> [About this task]: Reproduce only the lines below from the line containing "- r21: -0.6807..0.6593" to the line containing "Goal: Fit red", exactly as written, with both end lines kept. Omit the pictures.

----- Provided records

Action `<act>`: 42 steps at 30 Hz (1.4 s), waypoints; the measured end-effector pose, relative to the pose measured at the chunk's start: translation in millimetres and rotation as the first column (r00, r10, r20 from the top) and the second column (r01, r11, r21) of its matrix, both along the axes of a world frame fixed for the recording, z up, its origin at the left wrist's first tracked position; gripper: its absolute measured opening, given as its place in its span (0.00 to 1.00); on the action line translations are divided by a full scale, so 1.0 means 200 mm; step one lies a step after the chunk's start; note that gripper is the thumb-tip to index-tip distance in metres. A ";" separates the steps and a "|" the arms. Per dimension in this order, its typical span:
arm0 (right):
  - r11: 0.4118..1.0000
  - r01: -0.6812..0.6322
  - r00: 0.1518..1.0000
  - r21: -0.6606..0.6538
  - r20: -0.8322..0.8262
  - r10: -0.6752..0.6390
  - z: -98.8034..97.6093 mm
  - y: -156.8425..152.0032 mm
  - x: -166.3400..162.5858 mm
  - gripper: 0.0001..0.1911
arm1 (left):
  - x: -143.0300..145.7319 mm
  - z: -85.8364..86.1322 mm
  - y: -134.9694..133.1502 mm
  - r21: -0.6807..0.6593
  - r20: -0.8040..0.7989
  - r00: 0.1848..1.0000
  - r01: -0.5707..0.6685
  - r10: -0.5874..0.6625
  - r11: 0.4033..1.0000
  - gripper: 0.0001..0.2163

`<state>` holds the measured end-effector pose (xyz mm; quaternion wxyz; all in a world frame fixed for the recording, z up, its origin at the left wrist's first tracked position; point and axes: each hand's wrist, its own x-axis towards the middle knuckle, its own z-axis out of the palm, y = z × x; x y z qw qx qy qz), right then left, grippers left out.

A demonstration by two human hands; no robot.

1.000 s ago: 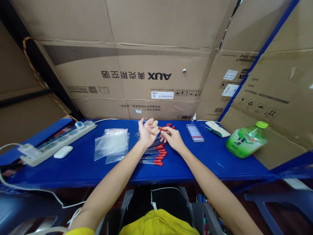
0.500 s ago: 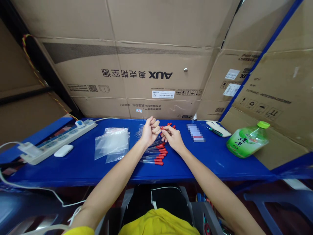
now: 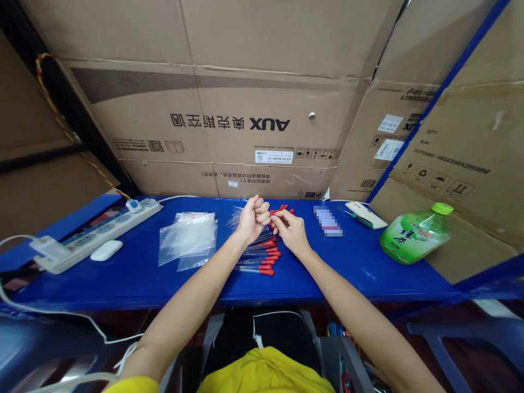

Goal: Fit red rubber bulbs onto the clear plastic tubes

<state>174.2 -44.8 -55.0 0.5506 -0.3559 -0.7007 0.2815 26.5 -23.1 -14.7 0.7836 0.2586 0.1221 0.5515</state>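
Over the middle of the blue table, my left hand (image 3: 252,218) is curled into a fist around what looks like a dropper; the fingers hide most of it. Close against it, my right hand (image 3: 290,230) pinches that dropper's red rubber bulb (image 3: 271,224) between thumb and fingertips. Several droppers (image 3: 267,271) with clear tubes and red bulbs lie below my hands, bulbs to the right. More red bulbs (image 3: 282,208) show behind my right hand, and clear tubes (image 3: 234,218) lie left of my left hand.
Clear plastic bags (image 3: 190,238) lie left of the droppers. A power strip (image 3: 102,233) and white earbud case (image 3: 106,250) are farther left. On the right are a blurred-out phone-like item (image 3: 328,221), a white device (image 3: 370,214), a green screwdriver (image 3: 362,220) and a green tea bottle (image 3: 413,237).
My hands stay almost in place. My right fingertips have shifted slightly at the red bulb, and less of it shows between my hands. The things on the table have not moved.
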 end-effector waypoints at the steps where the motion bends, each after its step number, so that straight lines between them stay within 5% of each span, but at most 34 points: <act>1: 1.000 0.018 1.000 0.012 0.012 -0.018 0.01 0.00 0.00 0.14 | 0.00 0.00 0.00 -0.016 0.029 1.000 0.000 0.000 1.000 0.20; 7: 0.996 0.094 0.995 0.009 0.041 -0.095 0.01 0.01 0.01 0.16 | -0.02 0.00 0.00 -0.064 0.090 0.996 -0.017 0.022 0.998 0.21; 28: 1.000 0.014 0.998 -0.009 0.066 -0.013 0.03 0.01 0.02 0.15 | 0.00 0.00 -0.02 -0.024 0.183 0.982 -0.045 0.048 0.999 0.20; 42: 0.999 0.029 0.997 0.024 0.066 -0.030 0.04 -0.02 0.02 0.15 | -0.01 0.01 0.00 -0.020 0.056 0.998 0.000 0.001 1.000 0.21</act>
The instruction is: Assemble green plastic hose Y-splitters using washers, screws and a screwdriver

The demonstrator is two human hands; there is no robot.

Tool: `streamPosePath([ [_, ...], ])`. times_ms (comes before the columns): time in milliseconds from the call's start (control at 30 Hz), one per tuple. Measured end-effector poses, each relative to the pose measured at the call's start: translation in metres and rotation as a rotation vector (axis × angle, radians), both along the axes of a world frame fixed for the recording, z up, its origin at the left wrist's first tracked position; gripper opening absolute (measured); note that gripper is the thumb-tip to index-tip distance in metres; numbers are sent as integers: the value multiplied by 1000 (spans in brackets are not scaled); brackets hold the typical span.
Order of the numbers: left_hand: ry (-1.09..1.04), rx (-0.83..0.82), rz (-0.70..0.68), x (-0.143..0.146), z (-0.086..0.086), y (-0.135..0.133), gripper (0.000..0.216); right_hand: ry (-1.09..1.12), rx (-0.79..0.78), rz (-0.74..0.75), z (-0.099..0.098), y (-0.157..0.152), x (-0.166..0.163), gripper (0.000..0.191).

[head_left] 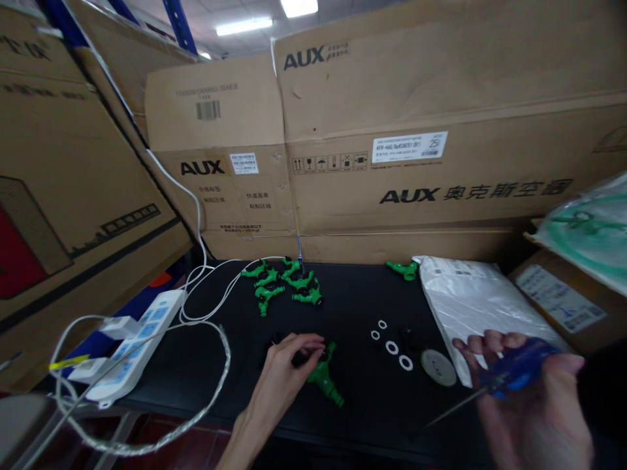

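Your left hand (287,362) bends over a green branched fitting (324,382) at the near middle of a black tabletop (362,418), thumb and fingertips drawn together at the fitting's upper end; whether they pinch a small dark part there, one cannot tell. Your right hand (548,414), blurred, wraps its fingers around the handle of a blue screwdriver (519,367), raised at the right, the shaft slanting down and to the left, well apart from the fitting.

Between your hands lie four white rings (396,352), a small black part (406,337) and a pale round disc (438,367). Beyond your left hand, a cluster of similar green fittings (308,297) sits toward the back of the table, while one more green fitting (404,269) lies apart, beside a white plastic package (465,287).

At your left, a white power strip (154,326) holds plugs, with white cables (200,274) trailing across the surface and a thicker loop (161,446) hanging past the table's edge. Large AUX cartons (343,196) wall off the back, beneath ceiling lights (245,27).
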State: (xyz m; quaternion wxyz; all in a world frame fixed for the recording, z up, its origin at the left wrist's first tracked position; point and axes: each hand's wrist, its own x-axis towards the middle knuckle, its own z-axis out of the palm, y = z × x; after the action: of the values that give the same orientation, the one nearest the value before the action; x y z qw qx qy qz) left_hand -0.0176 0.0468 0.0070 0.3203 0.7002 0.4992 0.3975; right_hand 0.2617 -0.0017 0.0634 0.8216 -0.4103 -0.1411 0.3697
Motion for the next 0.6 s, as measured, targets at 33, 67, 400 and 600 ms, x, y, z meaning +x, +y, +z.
streamPosePath([
  [33,7,12,-1,1,0,0,17,-6,11,48,4,2,-3,44],
  [67,20,21,-6,2,0,1,18,-14,27,92,6,3,-5,46],
  [400,208,145,-91,2,-7,2,29,-91,131,180,22,14,-33,45],
  [600,234,171,-116,2,-14,2,34,-34,217,207,30,39,-59,39],
])
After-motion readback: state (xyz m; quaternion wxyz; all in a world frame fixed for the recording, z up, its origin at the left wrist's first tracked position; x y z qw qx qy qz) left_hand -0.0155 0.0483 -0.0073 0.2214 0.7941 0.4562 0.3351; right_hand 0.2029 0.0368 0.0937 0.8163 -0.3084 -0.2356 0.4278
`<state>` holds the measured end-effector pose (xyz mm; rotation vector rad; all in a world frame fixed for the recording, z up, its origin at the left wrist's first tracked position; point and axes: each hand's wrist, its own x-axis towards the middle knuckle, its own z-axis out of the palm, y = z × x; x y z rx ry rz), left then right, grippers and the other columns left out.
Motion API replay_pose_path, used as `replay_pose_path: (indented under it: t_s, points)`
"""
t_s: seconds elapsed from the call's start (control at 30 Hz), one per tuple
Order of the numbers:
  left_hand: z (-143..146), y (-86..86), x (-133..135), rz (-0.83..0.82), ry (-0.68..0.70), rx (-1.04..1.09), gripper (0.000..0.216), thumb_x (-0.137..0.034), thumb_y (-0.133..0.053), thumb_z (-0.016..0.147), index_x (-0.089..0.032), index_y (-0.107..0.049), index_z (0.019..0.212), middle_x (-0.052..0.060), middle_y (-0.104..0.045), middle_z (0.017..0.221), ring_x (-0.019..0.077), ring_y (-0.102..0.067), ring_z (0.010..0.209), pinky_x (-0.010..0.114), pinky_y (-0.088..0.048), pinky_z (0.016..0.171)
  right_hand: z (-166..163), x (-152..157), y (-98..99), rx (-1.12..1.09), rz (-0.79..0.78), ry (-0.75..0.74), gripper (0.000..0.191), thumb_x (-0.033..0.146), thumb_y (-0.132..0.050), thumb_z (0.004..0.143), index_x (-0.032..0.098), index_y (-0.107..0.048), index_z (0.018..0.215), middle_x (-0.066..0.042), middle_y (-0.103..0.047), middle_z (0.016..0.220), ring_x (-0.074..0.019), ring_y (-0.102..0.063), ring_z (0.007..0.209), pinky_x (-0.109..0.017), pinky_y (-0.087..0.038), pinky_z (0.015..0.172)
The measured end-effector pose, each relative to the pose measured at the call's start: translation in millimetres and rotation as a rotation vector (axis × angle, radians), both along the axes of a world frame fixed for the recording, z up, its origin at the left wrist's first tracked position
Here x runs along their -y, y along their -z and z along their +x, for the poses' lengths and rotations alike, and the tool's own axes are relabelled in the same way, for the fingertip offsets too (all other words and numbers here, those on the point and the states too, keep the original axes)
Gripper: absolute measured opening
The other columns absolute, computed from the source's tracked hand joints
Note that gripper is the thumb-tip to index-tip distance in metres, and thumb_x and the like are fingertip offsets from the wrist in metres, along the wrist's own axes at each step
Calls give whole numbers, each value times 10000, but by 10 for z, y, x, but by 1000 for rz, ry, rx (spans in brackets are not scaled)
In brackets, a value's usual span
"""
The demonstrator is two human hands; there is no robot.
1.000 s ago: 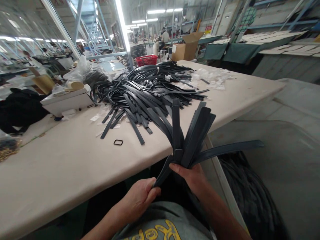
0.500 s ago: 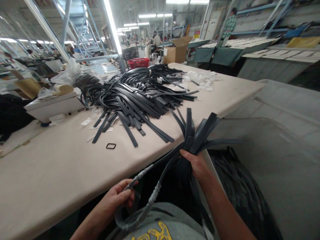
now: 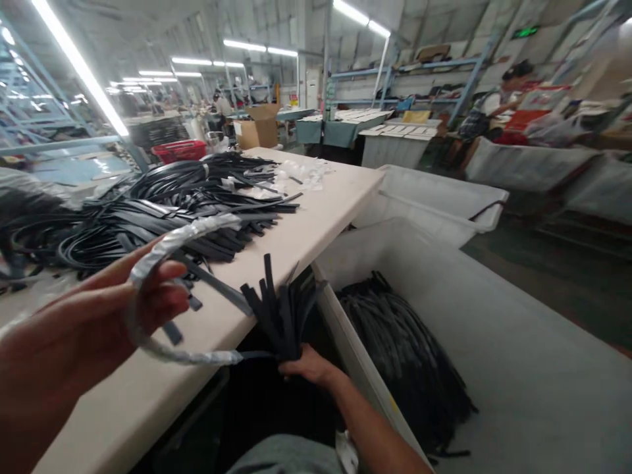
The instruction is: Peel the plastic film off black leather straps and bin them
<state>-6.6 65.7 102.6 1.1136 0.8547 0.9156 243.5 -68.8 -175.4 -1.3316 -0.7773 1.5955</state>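
Observation:
My left hand [image 3: 99, 309], raised over the near table edge, pinches the bend of a dark strap wrapped in clear plastic film [image 3: 180, 238]. The strap curves in a wide loop, its lower end running into my right hand [image 3: 311, 365]. That hand is closed around a bundle of dark flat straps [image 3: 282, 319] whose ends fan upward beside the table edge. Where the bundle hangs below my fist, it is lost in shadow. On the table beyond lies a big heap of similar dark straps [image 3: 148, 214], partly covered by my left hand.
At my right stands a whitish bin [image 3: 494, 342] with many dark straps [image 3: 399, 349] inside. Another pale bin [image 3: 434, 197] is behind it. A red basket [image 3: 178, 151] and a cardboard box [image 3: 259, 128] stand past the heap. A person [image 3: 498, 99] is at the far right.
My left hand has risen to the left with the wrapped strap, opening its loop wider. The right hand still grips the bundle, and the view has swung right, bringing more of the bins in.

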Motion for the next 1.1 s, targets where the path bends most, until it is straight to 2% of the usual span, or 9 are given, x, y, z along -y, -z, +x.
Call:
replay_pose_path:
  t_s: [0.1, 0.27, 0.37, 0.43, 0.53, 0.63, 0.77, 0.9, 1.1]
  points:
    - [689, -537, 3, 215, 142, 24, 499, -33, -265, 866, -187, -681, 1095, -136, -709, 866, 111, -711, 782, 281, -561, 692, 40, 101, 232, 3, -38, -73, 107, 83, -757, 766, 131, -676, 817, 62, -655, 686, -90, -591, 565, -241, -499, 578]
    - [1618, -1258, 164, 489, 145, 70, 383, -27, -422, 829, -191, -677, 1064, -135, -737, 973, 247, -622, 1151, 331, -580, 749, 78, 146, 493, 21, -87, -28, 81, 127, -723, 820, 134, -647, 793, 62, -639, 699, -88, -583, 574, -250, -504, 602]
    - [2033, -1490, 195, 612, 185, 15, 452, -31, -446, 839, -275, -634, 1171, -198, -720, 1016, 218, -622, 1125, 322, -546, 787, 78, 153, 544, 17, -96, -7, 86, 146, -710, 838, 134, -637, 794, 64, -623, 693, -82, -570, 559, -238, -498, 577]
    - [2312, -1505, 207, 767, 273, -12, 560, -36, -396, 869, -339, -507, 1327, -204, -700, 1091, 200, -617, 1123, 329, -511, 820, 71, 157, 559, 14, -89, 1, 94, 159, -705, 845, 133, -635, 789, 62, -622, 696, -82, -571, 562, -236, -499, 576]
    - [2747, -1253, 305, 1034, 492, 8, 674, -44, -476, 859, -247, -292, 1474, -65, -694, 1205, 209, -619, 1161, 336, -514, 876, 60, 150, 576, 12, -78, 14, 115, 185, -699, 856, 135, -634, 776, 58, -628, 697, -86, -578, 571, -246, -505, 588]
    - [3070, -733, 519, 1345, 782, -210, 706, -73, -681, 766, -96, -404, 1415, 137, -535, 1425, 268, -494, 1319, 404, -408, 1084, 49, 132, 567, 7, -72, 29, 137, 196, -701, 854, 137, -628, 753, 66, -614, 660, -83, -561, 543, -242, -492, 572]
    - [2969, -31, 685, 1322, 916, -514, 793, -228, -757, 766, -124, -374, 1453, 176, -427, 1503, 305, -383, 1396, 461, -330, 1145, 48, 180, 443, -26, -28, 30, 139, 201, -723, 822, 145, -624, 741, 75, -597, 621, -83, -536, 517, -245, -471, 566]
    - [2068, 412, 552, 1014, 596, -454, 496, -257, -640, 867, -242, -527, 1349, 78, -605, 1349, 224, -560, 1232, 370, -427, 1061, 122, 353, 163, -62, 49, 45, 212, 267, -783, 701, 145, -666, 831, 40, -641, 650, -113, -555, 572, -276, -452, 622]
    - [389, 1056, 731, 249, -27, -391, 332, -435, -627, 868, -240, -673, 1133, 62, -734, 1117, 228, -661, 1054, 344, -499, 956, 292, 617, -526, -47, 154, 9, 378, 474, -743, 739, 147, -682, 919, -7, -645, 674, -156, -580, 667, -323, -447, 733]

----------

> [Written response]:
  - r21: -0.6807..0.6593
  - r20: -0.8040..0.7989
  - r00: 0.1848..1.0000
  - r01: -0.5707..0.6685
  - r10: -0.5874..0.6625
  - r11: 0.4033..1.0000
  - gripper: 0.0001..0.2163

`<state>` holds the measured end-effector pose (xyz mm; quaternion wxyz; all in a world frame fixed for the recording, z up, its origin at the left wrist's first tracked position; point and axes: each hand's wrist, its own x-axis towards the middle knuckle, its own z-axis out of the palm, y = z × x; x y z qw qx qy qz), right then left, grippers left out.

A demonstration by two human hands; no robot.

1.000 s ago: 
0.500 s ago: 
now: 

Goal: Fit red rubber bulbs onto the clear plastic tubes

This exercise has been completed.